R Example: sf allows you to directly open remote, zipped shapefiles without downloading them learn more, read_sf seems not to be documented though (?):
```
library('sf')
tracts <- read_sf('/vsizip//vsicurl/https://herop-geodata.s3.us-east-2.amazonaws.com/oeps/tract-2018-500k-shp.zip')
```

Python Example: geopandas allows you to directly open remote, zipped shapefiles files without downloading them learn more:

import geopandas as gpd
tracts = gpd.read_file("/vsizip//vsicurl/https://herop-geodata.s3.us-east-2.amazonaws.com/oeps/state-2010-500k-shp.zip")

CLI

The script we use for this processing pipeline can be run on its own to generate new copies of the files. This section serves to help with development and maintance of that script.

Install

git clone https://github.com/healthyregions/census-geofiles
cd census-geofiles
python3 -m venv env && source ./env/bin/activate
pip install -e .

To create exports in PMTiles format, you must also install tippecanoe and provide the path to its executable through an environment variable or command line argument (see below)

Configuration

A few environment variables should be set before running the command.

cp .env.example .env

Our defaults are provided in the example file along with comments on each variable. These variables can be overwritten at runtime like so:

AWS_BUCKET_NAME=my-bucket python ./census.py etc...

Available mirrors

By default, the process will download files directly from the US Census FTP, https://www2.census.gov/geo. You can direct it to use mirrors of that FTP if needed.

Institution	Link	`MIRROR_URL`
University of Chicago	browse	`https://pub-a835f667d17f4b6691fafec7e9ede33d.r2.dev`

Sources lookup

The file lookups/sources.json is a master list of all file urls and important field names for each year, geography, and scale. This is necessary because field names and file naming conventions have changed over the years (and I have had trouble running ls-type commands on the Census FTP server so for now this config is all just hard-coded).

Usage

python ./census.py [OPTIONS]

Options:

Arg	Input	Description
-g/--geography	place,bg,tract,state,zcta,county	Specify a geography to prepare. If left empty, all geographies will be processed.
-y/--year	2010,2018,2020	Specify one or more years. If left empty, all years will be processed.
-s/--scale	500k,tiger	Specify one or more scales of geographic boundary file. If left empty, all scales will be processed.
--destination	path/to/directory	Output directory for export.
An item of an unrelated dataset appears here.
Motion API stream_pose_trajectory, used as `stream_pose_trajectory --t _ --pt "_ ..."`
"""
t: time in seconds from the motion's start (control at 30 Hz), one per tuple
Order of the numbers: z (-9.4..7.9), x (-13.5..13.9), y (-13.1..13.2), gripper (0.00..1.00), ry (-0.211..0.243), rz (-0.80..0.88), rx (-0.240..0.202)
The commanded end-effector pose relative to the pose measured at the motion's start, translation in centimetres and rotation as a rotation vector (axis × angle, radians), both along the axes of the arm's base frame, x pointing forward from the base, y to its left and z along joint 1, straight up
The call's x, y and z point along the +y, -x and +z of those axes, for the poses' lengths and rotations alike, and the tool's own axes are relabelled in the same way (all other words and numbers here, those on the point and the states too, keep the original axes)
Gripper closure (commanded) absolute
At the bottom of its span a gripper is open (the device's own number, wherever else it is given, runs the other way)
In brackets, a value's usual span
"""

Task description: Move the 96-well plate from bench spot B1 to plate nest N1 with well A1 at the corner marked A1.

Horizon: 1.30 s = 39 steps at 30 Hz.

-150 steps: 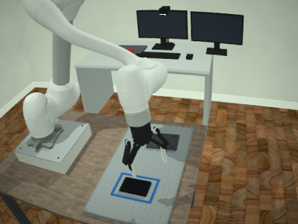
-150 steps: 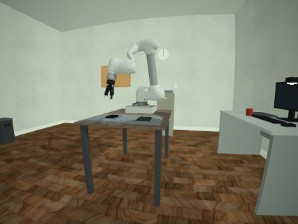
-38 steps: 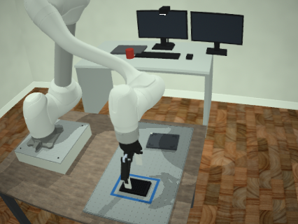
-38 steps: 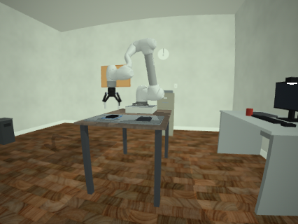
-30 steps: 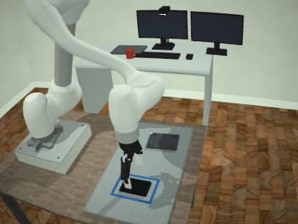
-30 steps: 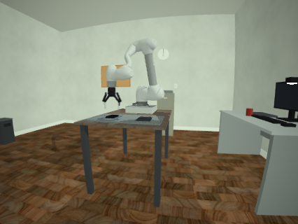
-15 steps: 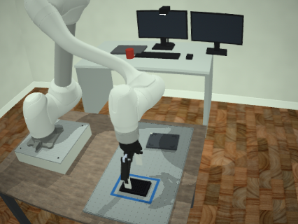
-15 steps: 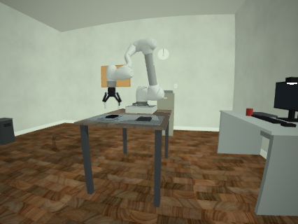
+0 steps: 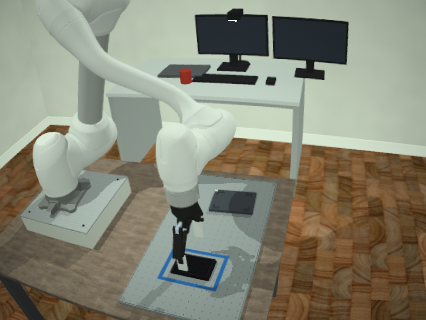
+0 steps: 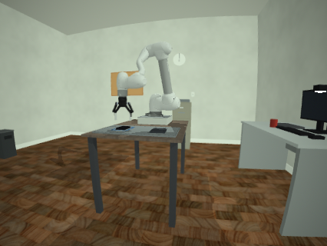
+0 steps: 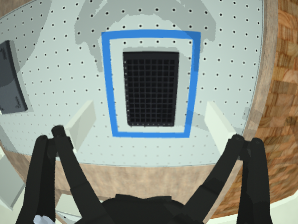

If not provided, results will be in .cache/{{geography}}/processed.
--upload	(flag)	Upload the processed files to S3. Bucket name, AWS creds, and prefix will be acquired from environment variables.
--no-cache	(flag)	Force re-retrieval of source files.
--verbose	(flag)	Enable verbose output during process.

Note: To export PMTiles, you will need to instl The available options for geography, year, and scale are collected from sources.json which will continue to expand, so the best way to see all options is by running:

python ./census.py --help

If no arguments are provided, the entire sources lookup will be traversed and an attempt will be made to generate each file format (Shapefile, GeoJSON, and PMTiles) for every configured year, geography, and scale.

Examples

python ./census.py -y 2020 -g state -s 500k -f geojson --destination .

Result: A new GeoJSON file in the local directory, from the 500k Cartographic Boundary shapefile, 2020 vintage.

python ./census.py -g bg -s 500k -f pmtiles --upload

Result: 500k scale cartographic boundary files for block groups will be merged into nation-wide coverage and exported to PMTiles, one file per available year. Each file will be uploaded to the S3 bucket as described via environment variables.

Building the website

A separate script build_pages.py script generates the single HTML file hosted on Github pages. After the package has been installed as above, run python ./build_pages.py. The docs/index.html file will be re-rendered based on the main README.